Aim of the exercise: Every line in the material below that includes "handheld" should be copied.

The records:
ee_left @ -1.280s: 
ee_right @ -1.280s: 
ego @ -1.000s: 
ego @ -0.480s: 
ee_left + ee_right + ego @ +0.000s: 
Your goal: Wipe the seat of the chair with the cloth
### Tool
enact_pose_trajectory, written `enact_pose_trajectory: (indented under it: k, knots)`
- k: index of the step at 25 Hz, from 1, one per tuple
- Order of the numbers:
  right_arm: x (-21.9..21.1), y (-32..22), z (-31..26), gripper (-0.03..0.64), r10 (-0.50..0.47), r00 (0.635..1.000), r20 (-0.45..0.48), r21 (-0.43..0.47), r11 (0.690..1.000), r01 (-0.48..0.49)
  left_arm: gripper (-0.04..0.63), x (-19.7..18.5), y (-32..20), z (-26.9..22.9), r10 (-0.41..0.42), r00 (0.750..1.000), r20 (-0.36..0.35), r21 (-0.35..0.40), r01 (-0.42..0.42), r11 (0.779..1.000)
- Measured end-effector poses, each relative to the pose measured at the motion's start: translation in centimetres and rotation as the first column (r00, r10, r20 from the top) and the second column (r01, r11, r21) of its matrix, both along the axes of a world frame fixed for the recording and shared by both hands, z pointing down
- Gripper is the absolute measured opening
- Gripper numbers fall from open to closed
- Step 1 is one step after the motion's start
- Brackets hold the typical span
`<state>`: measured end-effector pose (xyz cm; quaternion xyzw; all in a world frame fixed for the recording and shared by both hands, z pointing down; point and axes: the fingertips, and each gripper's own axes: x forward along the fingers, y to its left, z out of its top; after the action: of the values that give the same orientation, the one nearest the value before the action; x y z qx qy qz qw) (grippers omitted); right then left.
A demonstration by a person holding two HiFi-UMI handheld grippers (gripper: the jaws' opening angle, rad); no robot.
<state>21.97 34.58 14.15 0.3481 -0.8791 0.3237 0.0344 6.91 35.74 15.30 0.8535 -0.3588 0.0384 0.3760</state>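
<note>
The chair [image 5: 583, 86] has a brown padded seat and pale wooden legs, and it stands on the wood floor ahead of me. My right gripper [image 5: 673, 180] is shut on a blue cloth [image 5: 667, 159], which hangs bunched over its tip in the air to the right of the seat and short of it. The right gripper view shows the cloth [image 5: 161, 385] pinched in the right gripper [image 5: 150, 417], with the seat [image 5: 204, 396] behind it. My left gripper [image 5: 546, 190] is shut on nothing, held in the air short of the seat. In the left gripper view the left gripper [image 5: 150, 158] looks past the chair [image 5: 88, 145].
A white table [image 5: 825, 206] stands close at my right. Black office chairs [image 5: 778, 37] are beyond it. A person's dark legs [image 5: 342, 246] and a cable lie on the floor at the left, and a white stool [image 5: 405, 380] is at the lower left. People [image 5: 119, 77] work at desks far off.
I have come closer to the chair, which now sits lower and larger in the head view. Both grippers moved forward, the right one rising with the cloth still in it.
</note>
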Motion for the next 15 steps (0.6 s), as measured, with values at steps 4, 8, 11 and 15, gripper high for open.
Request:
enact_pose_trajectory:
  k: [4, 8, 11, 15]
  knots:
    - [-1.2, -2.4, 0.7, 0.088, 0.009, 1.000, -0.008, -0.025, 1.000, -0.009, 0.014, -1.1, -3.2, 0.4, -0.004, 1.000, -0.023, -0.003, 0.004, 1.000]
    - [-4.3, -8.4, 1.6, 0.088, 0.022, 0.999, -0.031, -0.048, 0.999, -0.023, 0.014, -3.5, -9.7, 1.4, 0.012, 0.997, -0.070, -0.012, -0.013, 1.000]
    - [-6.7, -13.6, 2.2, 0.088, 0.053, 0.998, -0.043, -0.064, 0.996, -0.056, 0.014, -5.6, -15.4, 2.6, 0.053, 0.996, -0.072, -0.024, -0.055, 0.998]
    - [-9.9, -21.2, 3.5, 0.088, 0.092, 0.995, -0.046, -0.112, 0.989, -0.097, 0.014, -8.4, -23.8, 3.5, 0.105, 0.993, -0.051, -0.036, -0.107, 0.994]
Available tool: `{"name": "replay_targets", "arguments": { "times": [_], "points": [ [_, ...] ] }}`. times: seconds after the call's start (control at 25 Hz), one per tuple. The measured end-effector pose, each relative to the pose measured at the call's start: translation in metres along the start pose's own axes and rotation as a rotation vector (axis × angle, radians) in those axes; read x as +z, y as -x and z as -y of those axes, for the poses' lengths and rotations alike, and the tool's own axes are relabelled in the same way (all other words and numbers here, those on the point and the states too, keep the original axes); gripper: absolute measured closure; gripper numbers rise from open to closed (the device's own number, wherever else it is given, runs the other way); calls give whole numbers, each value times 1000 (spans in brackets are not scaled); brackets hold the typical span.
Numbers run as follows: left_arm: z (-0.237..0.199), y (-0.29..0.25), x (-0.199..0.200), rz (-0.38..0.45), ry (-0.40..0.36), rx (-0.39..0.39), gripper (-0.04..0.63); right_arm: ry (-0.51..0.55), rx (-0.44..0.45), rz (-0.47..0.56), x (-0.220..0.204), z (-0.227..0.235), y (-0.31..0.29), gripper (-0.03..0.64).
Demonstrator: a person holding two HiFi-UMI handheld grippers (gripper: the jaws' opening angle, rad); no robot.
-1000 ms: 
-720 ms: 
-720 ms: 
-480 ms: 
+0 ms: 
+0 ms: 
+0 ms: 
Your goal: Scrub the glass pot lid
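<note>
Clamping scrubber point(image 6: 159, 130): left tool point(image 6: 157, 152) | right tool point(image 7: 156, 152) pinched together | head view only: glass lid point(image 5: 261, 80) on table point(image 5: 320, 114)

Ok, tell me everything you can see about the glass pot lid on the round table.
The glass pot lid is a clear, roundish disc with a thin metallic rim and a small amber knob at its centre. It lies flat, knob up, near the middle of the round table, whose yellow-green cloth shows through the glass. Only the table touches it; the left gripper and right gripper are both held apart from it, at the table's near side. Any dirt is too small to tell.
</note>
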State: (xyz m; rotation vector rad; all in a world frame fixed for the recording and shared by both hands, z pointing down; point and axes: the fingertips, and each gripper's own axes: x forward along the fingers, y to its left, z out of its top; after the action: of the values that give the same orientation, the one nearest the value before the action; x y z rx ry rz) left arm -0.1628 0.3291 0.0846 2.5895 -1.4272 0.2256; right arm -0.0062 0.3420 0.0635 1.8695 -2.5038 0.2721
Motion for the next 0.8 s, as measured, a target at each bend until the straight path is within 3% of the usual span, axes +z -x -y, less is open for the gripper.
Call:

Answer:
A demonstration by a person holding two HiFi-UMI handheld grippers (gripper: the jaws' opening angle, rad); no robot.
Demonstrator: a person holding two HiFi-UMI handheld grippers (gripper: the jaws' opening angle, rad); no robot.

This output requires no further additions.